We decided to consider the simulated datasets to check the performance of our procedures for full PARMA model estimation. In the example below, a PARMA(2,1) sequence is generated with period length \(T = 12\) and series length equal to \( N = 480\). Knowing the orders of the original PARMA sequence we can compare them with obtained output from estimation procedures presented in the next section.

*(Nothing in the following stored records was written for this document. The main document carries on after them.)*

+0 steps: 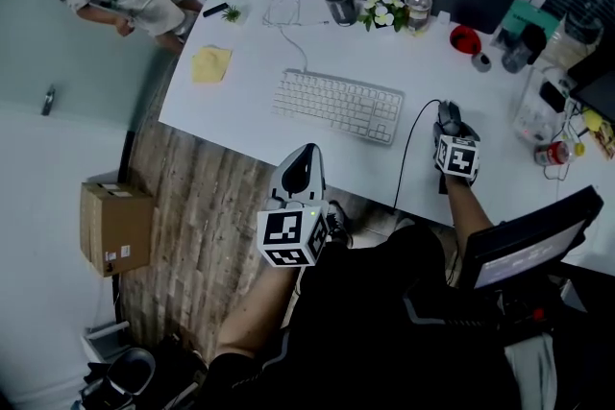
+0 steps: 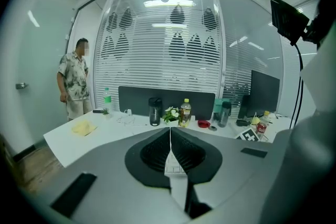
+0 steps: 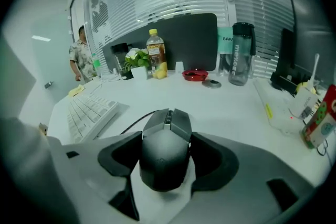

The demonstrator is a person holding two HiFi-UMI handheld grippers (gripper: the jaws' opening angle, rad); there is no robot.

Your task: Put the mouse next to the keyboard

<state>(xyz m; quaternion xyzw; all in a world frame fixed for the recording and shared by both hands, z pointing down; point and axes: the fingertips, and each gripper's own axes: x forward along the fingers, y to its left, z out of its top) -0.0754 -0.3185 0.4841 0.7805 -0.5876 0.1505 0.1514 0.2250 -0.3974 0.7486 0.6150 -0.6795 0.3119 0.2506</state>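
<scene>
The right gripper (image 3: 168, 136) clamps the mouse (image 3: 163, 157) between its widely spread pads. The mouse sits on the desk (image 1: 245, 101) at centre right of the head view, near the keyboard (image 1: 338, 105). The left gripper (image 2: 170, 134) has its jaws pressed together, holding nothing.

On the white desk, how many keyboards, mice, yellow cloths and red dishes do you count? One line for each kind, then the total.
keyboard: 1
mouse: 1
yellow cloth: 1
red dish: 1
total: 4
</scene>
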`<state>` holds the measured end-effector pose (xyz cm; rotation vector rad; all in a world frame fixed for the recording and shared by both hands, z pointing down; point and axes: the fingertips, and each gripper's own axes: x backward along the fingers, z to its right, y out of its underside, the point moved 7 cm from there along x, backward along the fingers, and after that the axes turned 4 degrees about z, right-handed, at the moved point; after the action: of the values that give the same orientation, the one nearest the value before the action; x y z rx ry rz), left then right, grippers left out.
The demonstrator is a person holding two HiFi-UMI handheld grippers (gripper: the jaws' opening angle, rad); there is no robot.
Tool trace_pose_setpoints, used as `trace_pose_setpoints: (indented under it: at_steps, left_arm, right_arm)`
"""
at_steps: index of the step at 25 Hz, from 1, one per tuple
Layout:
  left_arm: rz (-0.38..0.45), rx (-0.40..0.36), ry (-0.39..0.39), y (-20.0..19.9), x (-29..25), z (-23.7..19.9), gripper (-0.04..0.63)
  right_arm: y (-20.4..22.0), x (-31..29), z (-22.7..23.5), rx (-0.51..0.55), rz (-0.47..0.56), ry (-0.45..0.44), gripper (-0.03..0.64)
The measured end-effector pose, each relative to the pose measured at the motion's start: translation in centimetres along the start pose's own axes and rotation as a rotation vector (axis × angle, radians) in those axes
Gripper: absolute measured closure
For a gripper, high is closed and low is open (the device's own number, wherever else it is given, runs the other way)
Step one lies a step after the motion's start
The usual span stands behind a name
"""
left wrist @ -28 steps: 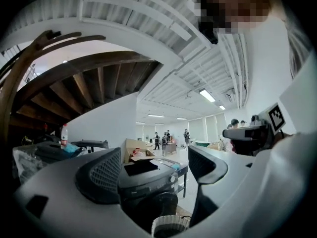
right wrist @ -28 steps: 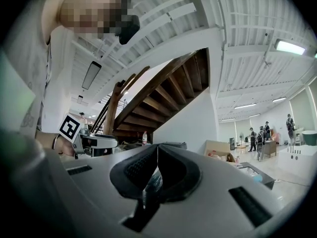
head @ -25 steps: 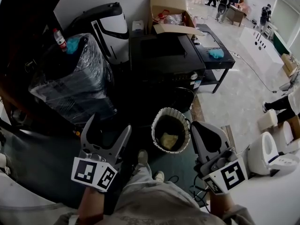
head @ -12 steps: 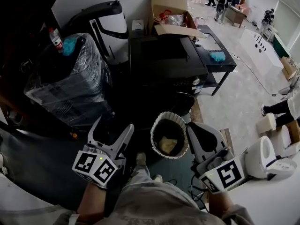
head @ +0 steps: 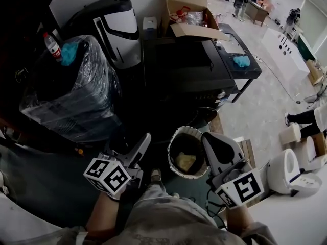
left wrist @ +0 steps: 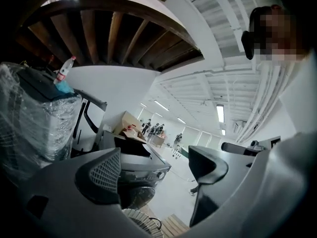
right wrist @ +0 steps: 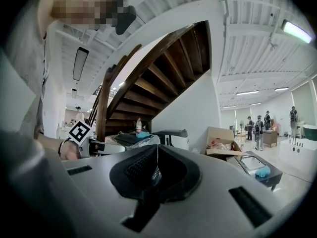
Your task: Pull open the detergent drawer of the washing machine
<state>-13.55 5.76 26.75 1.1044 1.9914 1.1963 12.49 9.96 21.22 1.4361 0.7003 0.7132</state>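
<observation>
The black washing machine [head: 184,68] stands in the middle of the head view, top towards me, with a knob on its front panel [head: 221,94]. Its detergent drawer is too dark to make out. My left gripper [head: 127,144] is held low, well short of the machine, jaws open and nothing between them. In the left gripper view the open left gripper [left wrist: 153,170] frames the washing machine [left wrist: 143,165] far ahead. My right gripper [head: 212,139] is shut and empty beside the basket. In the right gripper view the right gripper [right wrist: 156,170] has its pads pressed together.
A round laundry basket [head: 186,154] sits on the floor between the grippers and the machine. A plastic-wrapped appliance [head: 71,91] stands at left with a bottle [head: 52,45] on it. A cardboard box [head: 186,9], a black table [head: 250,70] and toilets [head: 286,167] lie behind and right.
My left gripper has edged right and forward and twisted a little. The right gripper has hardly moved. The head view has shifted slightly towards the machine.
</observation>
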Motion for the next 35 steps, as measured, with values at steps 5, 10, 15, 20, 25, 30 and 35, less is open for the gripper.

For general PARMA we use non-linear optimization methods to obtain maximum logarithm of likelihood function. In perARMA package procedure :parmaf(): enables to estimate the values of the PARMA(p,q) model. This method of computation of log-likelihood function is based on the representation of the periodically varying parameters by Fourier series (see (17)). Inside the procedure the negative logarithm of likelihood function from the PARMA sequence for matrices of coefficients in their Fourier representation is computed. This alternative parametrization of PARMA system, introduced by [17], can sometimes substantially reduce the number of parameters required to represent a PARMA system. This permits estimation of the values of the chosen representation of PARMA(p,q) model using non-linear optimization methods. Initial values of parameters are computed using Yule–Walker equations.

To illustrate functionality of these procedure we try to fit PARMA-type model to the series generated as PARMA(2,1). We consider three PARMA-type models: PARMA(0,1), PARMA(2,0) and PARMA(2,1) and compare the result with reality. According to log-likelihood, AIC and BIC values presented in Table 3, PARMA(2,1) is considered to be the best fitted. It is consistent with our expectations as analyzed series y was generated using orders \(p = 2\), \(q = 1\).

Table 3 The information criteria for validation of PARMA models fits when true model was PARMA(2,1)

5 Conclusions

In the present study we showed that PARMA model approach works for real data with periodic structure. We follow all steps of standard model fitting procedure in regard to PARMA models through non-parametric spectral analysis, model identification, parameter estimation, diagnostic checking (model verification). Additionally, we perform test for period length detection, prediction for PAR models and estimation of full PARMA for simulated data. The results presented here illustrate how PARMA approach can be applied to model periodic structure of energy market data and confirm the considerable value of this method in forecasting short-term energy demand.

To our knowledge perARMA package is the only existing tool in statistical software programs that provide PARMA time series analysis and allow to follow all steps of standard model fitting procedure. Additionally, it deals with missing data, provides period length detection tools and prediction for PAR models. Moreover, perARMA package permits simulation of PARMA time series.